Mito, leyenda e icono del imaginario español. En todo eso se convirtieron con el paso de los años los toros de Victorino Martín Andrés, ese «paleto» que hace más de medio siglo comenzó, casi de la nada, a dar forma a la que es una de las más famosas ganaderías de bravo de la historia: los victorinos.

El ganadero falleció ayer a los 88 años tras no superar un «accidente cerebrovascular» que sufrió el pasado domingo en su finca Monteviejo, en Moraleja (Cáceres), informó la familia.

Desde su natal Galapagar (Madrid), este astuto carnicero y hombre de campo, superviviente y huérfano de los años duros de la posguerra, llegó a obsesionarse por satisfacer la gran pasión de su vida: la crianza de toros de casta. Con paciencia de tratante fue como, a principios de los sesenta, encontró por fin su gran oportunidad al adquirir, en sucesivas compras, la vacada que los varios herederos de Juliana Escudero estaban dejando caer en el abandono, pese a su excelente pedigrí.

Martín comenzó a cumplir un sueño que le iba a llevar hasta lo más alto de la crianza del bravo.

Claro que para lograrlo contó el nuevo ganadero con la inmejorable base genética de una ganadería entroncada en la más pura línea de la refinada sangre albaserrada, a la que solo faltaba volver a poner en orden y cuidado, como él se ocupó de hacer.

REVUELOS MEDIÁTICOS // Usando la plaza de Las Ventas como base de lanzamiento, y como idóneos publicistas y aliados a los críticos regeneracionistas que denunciaban los abusos taurinos de la década de los sesenta, el inteligente «paleto» fue obteniendo los sucesivos éxitos que avalaban sus revuelos mediáticos y su paulatina entronización como ganadero singular. Sin pelos en la lengua, con la ruda pero contundente sinceridad que le proporcionaba la confianza total en el juego de sus toros, Martín acabó definiéndose como un personaje de gran popularidad, y no solo entre los aficionados a la tauromaquia.

Tanto es así que su fama y la de sus toros ha llegado a trascender hasta el habla popular de los españoles, pues las expresiones y comparaciones con referencia a «victorinos» son ya tantas o más que las referentes a los «miuras», la otra gran y antigua leyenda, aunque de sino más trágico, de la ganadería de lidia.

El diente de oro de Victorino Martín Andrés, que, como el de Pedro Navaja, brillaba al extender su socarrona sonrisa, y ese aparatoso sello con los colores de su divisa que mostraba al sujetar entre los dedos sus perennes habanos fueron las inequívocas señas de identidad de un hombre que el pueblo llano identificó enseguida como uno de los suyos.

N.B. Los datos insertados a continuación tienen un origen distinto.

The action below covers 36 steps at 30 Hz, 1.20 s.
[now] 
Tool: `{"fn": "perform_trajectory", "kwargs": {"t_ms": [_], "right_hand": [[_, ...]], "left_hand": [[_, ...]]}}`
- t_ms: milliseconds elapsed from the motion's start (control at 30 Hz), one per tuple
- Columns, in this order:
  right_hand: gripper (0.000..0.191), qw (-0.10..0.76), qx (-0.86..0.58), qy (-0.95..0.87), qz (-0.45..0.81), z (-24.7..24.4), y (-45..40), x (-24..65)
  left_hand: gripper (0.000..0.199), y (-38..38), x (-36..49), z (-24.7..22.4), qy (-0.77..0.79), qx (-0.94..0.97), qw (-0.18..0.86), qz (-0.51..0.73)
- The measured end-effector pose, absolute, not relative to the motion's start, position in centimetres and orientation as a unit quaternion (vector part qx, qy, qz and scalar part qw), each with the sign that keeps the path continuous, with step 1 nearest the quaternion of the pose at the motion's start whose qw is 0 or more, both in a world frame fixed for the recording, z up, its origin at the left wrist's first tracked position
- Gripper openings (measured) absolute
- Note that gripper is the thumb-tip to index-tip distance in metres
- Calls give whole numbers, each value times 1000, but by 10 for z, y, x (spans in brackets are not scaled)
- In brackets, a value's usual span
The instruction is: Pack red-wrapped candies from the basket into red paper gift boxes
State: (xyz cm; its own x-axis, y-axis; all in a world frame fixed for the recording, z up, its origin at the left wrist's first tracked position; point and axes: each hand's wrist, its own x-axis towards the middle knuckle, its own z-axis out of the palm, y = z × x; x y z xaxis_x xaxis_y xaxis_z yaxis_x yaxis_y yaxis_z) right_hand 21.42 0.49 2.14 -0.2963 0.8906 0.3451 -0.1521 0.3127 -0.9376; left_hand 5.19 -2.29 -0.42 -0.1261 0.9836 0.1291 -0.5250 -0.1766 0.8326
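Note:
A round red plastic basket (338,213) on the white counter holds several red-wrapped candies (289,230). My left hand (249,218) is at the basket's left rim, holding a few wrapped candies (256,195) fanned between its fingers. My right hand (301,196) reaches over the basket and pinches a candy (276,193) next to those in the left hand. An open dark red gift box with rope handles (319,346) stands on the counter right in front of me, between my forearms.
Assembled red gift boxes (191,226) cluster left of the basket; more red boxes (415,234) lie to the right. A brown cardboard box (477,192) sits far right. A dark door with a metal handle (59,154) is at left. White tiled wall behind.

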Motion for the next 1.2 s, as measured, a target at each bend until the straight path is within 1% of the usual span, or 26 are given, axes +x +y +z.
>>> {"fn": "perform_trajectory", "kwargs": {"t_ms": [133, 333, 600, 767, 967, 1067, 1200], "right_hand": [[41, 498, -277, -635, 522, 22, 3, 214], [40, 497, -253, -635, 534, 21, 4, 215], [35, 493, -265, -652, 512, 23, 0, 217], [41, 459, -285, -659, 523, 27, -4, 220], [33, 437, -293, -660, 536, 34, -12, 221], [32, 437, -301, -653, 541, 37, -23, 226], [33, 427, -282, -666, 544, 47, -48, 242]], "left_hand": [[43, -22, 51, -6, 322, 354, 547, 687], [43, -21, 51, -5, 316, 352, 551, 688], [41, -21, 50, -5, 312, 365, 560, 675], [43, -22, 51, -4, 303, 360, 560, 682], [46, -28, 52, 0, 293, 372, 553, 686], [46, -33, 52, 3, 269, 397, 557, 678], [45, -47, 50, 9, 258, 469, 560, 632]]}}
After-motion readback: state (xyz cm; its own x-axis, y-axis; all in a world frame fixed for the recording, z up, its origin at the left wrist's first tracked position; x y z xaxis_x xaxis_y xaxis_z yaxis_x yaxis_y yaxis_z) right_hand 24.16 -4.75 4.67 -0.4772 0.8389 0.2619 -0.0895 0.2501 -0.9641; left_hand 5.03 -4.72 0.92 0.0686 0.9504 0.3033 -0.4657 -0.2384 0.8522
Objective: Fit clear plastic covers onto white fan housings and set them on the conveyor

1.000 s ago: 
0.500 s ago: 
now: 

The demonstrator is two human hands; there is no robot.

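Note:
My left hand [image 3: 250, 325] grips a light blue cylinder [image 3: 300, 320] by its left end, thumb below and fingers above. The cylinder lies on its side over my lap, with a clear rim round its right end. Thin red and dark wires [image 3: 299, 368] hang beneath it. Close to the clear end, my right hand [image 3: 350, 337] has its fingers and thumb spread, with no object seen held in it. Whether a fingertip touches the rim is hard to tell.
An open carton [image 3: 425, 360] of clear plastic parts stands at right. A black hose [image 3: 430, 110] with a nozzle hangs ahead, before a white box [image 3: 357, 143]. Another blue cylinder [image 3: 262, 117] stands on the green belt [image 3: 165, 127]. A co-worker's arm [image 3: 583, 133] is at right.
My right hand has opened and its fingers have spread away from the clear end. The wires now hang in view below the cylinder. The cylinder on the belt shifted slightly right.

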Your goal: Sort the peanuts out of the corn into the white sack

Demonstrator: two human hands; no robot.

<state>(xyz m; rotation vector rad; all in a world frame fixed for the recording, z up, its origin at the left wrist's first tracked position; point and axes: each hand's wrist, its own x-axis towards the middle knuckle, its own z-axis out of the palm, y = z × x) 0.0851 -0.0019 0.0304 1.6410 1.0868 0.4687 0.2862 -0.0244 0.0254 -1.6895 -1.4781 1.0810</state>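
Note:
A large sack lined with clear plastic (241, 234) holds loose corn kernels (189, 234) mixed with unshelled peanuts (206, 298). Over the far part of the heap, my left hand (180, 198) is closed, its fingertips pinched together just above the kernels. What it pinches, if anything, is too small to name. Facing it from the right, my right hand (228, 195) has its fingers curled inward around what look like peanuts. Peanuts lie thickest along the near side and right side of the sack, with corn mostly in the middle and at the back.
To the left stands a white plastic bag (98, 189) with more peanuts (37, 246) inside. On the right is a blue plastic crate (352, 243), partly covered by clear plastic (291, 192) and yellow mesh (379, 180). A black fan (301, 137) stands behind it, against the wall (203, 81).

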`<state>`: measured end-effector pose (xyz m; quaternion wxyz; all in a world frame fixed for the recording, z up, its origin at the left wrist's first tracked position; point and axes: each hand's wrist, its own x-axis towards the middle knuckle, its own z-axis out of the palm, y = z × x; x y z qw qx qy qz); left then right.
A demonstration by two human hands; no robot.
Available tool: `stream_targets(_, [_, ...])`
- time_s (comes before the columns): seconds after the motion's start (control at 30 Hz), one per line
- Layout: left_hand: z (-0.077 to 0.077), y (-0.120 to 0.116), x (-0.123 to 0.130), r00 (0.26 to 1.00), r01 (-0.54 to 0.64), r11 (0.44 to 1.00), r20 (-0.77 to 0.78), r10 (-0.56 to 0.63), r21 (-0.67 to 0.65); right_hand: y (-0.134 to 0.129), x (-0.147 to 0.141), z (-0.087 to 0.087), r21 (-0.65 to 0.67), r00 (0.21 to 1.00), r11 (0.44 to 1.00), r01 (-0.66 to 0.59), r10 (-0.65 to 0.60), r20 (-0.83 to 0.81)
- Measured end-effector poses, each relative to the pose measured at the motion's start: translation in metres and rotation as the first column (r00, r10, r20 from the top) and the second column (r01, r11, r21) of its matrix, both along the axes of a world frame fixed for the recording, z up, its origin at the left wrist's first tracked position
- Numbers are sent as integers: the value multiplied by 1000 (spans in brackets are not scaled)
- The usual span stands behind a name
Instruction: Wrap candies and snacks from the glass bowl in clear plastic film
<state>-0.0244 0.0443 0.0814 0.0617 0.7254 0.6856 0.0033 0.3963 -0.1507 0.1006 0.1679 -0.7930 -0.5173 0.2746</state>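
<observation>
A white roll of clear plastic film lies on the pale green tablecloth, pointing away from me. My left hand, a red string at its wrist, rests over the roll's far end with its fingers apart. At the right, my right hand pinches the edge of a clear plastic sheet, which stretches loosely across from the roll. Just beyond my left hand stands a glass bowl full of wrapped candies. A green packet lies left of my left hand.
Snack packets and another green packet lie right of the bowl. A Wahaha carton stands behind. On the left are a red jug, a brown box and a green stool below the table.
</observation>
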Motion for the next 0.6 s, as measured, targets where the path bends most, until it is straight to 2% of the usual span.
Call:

Y, alejado radicalmente del concepto típico del ganadero, visto casi como un señor feudal, «el sabio de Galapagar» --como se le conocía-- conjugó perfectamente esa actitud populista con los cada vez más espectaculares resultados de unos toros que, cumpliendo el tópico taurino, se parecían a quien los criaba: bravos y encastados, para bien o para mal.